Union Pacific Railroad workshop in Oregon

The original Hinkle Locomotive Shop in July 1998.

The Union Pacific Railroad's (UP) Hinkle Locomotive Service and Repair Facility is located within the railroad's yard at Hinkle, Umatilla County, Oregon, United States. The first locomotive shop and servicing facilities at Hinkle were constructed in 1951 as part of the general relocation of railroads and highways in north-central Oregon because of the construction of the McNary Dam on the Columbia River. Before 1951, the primary yard and locomotive facilities in the area were located at Rieth, Oregon, four miles west of Pendleton.
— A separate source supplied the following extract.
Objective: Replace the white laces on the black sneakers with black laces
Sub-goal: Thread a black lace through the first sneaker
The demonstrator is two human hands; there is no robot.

As a result of the construction of the McNary Dam, and later the John Day Dam, the UP mainline from Boardman, Oregon to Juniper, Oregon, would be flooded in numerous places due to the backpools behind the dams. UP took advantage of this situation to consolidate trackage and replace antiquated locomotive maintenance and repair facilities at Rieth and Umatilla. In 1951, the original locomotive shop and servicing facility was constructed as part of the creation of a new yard at Hinkle to replace the yards at Umatilla and Rieth.

Before 1951, Hinkle had merely been the junction of the original Oregon Railway and Navigation Company (OR&N) mainline which ran north to Umatilla and then west to Portland, and the Coyote Cutoff which was constructed in 1914-1915 between Hinkle and Boardman where it rejoined the original OR&N mainline.

From 1977 to 1997, Hinkle served as an Amtrak stop along the Pioneer route. This station stop provided rail passenger service to local communities including Hermiston, Boardman, and Stanfield. The Hinkle Amtrak station, a typical Amtrak passenger shed and parking lot, is now property of the Union Pacific Railroad and off limits to the public.